:: REQUIREMENT ::
After locating the line that contains "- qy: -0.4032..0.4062" in the records below, write out exactly that line and each line after it through the one that contains "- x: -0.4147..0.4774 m", and nothing else.

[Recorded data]
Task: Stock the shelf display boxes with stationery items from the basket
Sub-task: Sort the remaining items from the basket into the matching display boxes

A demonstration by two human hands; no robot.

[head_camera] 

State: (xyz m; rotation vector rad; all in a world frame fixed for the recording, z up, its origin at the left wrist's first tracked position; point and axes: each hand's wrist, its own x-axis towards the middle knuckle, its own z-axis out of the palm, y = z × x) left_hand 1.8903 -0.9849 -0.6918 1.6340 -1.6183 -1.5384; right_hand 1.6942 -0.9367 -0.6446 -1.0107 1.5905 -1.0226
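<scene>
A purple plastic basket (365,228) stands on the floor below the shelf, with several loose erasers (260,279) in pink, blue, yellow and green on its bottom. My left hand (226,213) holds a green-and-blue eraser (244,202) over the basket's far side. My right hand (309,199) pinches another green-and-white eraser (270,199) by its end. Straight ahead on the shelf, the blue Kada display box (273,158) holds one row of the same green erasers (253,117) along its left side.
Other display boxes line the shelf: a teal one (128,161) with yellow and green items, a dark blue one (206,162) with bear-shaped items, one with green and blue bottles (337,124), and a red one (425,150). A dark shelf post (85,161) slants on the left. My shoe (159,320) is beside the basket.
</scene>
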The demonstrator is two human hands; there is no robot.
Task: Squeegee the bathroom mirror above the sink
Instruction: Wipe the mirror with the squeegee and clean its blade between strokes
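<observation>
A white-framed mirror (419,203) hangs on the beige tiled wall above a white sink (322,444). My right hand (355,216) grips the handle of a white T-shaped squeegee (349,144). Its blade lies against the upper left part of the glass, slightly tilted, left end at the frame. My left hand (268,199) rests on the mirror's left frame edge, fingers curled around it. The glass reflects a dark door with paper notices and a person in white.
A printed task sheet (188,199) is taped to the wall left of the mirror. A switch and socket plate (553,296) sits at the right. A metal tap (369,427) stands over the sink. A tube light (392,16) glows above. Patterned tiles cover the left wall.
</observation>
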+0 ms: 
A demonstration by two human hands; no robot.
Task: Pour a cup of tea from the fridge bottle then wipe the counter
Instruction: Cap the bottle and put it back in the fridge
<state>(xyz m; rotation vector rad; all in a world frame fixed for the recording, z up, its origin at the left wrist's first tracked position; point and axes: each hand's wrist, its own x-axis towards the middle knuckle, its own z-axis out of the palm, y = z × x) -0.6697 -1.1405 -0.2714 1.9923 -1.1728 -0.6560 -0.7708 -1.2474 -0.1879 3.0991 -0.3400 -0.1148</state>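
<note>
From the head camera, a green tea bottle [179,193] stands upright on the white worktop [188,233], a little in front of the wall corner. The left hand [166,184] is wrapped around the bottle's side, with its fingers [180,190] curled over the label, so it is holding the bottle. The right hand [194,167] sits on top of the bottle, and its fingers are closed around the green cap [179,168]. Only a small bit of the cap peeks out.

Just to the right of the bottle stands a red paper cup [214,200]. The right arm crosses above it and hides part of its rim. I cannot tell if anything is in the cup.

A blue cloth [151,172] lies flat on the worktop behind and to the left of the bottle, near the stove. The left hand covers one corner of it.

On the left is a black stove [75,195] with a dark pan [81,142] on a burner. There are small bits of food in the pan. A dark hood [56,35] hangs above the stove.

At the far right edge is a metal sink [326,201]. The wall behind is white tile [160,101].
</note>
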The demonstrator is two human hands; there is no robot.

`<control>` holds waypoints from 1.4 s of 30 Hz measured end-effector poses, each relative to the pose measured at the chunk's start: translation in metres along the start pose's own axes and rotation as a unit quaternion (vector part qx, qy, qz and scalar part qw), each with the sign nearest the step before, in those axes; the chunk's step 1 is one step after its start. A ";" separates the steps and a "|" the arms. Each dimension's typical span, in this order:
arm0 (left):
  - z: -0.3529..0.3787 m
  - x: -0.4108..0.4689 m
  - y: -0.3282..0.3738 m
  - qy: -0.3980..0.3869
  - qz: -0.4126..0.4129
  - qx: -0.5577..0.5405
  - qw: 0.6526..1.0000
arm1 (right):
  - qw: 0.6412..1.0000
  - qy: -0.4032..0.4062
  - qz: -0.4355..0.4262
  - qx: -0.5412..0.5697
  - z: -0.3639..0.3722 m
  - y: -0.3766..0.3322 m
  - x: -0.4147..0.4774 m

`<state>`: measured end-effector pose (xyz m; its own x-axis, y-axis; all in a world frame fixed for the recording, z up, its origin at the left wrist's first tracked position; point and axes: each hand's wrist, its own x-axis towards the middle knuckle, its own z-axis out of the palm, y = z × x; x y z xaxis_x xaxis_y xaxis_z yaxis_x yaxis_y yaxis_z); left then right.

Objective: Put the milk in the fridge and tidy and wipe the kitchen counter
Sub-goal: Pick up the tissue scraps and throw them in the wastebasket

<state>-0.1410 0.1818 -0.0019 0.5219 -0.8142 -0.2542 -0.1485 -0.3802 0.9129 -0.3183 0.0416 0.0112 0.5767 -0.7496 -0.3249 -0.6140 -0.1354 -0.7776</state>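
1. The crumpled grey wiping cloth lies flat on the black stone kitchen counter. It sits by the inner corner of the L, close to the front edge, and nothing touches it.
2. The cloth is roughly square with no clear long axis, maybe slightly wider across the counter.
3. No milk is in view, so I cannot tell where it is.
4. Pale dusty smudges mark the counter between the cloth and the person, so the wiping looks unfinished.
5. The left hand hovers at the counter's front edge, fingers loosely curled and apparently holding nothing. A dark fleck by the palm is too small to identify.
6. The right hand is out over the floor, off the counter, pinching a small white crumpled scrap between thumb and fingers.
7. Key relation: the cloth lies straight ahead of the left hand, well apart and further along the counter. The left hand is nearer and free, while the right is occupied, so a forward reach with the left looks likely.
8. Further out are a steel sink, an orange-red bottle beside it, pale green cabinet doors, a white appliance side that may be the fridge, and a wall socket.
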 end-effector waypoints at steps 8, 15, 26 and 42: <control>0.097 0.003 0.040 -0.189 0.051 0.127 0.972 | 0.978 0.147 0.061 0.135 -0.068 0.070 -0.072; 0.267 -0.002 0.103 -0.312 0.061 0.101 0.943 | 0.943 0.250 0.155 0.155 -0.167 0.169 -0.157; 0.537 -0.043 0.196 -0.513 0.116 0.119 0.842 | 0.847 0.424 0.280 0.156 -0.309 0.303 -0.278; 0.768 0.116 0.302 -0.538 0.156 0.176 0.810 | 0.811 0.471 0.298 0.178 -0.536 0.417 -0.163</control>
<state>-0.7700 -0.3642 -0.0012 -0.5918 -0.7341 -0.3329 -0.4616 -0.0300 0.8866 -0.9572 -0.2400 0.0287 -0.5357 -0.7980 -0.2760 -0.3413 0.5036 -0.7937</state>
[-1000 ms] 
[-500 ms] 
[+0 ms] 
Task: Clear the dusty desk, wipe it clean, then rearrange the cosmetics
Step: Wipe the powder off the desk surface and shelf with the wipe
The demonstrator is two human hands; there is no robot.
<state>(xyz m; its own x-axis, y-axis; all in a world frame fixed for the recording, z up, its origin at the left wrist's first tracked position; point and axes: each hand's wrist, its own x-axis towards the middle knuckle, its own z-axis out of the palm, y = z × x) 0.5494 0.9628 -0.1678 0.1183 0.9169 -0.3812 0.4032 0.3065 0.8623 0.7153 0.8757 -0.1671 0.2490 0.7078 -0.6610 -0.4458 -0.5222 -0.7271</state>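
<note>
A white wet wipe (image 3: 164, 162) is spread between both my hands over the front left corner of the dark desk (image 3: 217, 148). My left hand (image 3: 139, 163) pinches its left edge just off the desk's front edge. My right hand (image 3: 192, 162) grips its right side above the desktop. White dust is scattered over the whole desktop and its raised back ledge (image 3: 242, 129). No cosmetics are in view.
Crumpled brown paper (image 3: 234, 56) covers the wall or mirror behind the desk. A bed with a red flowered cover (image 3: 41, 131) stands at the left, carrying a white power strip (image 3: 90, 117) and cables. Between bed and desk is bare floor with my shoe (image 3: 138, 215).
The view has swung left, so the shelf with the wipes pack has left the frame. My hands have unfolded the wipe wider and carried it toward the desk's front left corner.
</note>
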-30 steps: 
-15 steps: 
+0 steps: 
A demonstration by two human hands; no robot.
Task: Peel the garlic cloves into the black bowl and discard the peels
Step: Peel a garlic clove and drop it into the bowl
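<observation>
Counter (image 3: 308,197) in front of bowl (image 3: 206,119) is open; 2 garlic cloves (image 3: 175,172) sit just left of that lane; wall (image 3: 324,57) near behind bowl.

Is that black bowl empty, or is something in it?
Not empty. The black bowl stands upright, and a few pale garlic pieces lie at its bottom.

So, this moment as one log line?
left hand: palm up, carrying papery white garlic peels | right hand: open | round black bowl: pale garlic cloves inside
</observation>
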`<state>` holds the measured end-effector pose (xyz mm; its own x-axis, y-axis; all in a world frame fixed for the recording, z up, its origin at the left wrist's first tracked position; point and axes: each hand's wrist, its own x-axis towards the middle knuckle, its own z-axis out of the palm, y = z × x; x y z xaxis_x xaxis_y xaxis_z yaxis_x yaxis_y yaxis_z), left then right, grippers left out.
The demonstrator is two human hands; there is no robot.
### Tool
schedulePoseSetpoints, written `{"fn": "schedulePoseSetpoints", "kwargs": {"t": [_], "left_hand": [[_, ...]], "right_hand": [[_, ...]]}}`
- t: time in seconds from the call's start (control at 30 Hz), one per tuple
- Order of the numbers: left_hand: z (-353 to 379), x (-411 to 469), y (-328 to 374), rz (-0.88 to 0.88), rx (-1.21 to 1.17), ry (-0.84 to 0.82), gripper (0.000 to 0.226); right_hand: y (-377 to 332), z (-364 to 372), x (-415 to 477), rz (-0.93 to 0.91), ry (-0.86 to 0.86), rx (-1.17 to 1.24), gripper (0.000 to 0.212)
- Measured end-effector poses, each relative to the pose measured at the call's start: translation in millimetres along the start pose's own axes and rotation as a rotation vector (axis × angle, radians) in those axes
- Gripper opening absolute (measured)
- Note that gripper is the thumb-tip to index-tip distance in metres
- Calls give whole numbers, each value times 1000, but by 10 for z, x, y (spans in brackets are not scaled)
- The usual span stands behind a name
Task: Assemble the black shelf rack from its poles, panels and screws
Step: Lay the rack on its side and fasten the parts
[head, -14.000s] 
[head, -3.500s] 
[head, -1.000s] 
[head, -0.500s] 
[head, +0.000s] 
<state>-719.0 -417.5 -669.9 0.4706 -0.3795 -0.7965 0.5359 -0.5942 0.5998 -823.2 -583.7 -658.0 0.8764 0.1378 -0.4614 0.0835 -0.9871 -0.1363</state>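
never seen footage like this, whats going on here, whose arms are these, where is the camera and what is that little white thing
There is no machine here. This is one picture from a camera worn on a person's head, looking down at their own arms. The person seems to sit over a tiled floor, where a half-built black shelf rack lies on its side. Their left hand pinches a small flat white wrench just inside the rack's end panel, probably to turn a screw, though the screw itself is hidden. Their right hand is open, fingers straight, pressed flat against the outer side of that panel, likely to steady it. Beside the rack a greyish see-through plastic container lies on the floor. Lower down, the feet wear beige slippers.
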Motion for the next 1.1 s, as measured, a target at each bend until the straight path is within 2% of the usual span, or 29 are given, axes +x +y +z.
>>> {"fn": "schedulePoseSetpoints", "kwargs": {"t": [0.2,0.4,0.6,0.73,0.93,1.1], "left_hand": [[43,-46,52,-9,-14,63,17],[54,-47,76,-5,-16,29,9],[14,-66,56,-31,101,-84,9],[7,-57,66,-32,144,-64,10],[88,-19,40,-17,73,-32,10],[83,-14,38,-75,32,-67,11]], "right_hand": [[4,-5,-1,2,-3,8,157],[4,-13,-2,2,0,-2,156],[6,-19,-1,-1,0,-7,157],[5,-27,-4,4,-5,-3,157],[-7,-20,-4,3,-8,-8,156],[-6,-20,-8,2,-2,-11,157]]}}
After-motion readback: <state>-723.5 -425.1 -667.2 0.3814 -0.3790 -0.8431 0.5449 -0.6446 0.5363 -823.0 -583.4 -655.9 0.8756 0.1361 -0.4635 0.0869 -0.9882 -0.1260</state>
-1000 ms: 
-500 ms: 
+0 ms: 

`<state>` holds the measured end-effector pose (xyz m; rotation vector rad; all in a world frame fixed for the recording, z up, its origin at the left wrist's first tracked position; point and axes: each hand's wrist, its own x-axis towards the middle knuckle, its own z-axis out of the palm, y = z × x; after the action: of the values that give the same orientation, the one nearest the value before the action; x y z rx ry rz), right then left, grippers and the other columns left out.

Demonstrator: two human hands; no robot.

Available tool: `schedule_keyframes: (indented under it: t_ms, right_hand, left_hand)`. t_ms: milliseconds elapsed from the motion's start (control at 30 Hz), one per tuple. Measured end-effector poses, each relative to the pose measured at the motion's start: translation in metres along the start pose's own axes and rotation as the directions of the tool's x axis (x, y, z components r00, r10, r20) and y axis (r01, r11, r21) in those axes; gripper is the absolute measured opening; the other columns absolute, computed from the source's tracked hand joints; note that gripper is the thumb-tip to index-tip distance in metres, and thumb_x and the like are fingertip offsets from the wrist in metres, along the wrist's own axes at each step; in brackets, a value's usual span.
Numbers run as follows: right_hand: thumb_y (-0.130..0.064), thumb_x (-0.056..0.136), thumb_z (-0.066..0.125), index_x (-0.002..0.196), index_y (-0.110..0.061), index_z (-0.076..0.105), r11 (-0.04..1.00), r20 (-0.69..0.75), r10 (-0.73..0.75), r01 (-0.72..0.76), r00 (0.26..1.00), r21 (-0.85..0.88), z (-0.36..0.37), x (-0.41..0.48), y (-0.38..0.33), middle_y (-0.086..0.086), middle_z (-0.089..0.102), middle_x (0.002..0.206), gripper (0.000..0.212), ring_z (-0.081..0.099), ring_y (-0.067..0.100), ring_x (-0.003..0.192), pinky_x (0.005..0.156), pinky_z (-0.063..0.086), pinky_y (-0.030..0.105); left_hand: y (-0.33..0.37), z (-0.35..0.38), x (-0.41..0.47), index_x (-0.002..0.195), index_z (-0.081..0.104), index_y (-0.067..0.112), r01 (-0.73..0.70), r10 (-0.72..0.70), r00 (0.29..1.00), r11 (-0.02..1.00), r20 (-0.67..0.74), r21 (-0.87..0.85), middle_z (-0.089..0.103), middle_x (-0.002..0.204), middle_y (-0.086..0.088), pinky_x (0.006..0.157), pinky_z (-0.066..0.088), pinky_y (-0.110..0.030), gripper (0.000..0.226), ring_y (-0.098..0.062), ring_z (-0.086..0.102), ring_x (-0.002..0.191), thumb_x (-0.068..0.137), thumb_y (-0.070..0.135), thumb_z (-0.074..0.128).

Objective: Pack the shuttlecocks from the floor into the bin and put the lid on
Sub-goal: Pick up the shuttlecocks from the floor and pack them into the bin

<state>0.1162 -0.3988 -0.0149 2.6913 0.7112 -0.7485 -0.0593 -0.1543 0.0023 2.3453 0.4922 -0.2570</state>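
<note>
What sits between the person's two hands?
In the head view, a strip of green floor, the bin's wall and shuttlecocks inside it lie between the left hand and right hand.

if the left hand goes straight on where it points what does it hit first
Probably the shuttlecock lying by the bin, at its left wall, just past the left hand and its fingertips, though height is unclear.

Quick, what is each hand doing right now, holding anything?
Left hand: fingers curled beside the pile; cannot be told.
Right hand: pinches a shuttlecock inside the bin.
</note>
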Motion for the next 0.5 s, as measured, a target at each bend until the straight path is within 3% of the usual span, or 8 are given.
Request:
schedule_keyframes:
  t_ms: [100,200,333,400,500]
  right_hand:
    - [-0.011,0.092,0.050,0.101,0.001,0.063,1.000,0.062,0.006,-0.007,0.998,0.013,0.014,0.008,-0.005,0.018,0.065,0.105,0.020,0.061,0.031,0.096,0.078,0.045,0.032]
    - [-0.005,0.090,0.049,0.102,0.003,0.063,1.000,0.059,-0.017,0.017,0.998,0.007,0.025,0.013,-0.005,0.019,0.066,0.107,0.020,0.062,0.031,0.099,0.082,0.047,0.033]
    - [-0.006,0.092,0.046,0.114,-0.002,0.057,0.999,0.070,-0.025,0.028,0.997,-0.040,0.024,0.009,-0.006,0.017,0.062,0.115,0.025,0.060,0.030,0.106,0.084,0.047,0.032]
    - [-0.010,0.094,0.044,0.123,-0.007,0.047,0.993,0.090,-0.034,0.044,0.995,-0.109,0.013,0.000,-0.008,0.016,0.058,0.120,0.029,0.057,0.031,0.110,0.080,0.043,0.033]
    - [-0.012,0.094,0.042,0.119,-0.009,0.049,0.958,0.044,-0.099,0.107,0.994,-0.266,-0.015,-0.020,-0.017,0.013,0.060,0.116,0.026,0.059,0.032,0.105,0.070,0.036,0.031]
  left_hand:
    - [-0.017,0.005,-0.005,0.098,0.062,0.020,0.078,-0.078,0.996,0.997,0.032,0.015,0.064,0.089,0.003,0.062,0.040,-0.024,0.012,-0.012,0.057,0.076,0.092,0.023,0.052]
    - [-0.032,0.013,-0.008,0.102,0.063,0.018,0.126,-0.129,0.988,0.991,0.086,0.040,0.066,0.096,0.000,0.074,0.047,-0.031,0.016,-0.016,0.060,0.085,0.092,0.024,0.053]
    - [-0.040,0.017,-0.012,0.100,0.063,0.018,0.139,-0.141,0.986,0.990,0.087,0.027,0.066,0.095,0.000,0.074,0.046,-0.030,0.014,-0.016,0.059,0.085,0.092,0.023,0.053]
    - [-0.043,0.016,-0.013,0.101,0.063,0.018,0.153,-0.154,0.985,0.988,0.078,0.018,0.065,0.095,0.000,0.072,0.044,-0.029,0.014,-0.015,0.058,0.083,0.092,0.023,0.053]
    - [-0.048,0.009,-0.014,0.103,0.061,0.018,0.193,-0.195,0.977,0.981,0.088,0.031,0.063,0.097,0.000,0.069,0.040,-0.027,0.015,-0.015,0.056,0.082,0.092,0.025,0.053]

:: PROBLEM SOLUTION ::
  - qy: -0.4032..0.4062
  - qz: -0.4355..0.4262
  - qx: -0.5412..0.5697
  - z: -0.3639..0.3722 m
  - y: -0.3766..0.3322 m
  - x: -0.4147..0.4774 m

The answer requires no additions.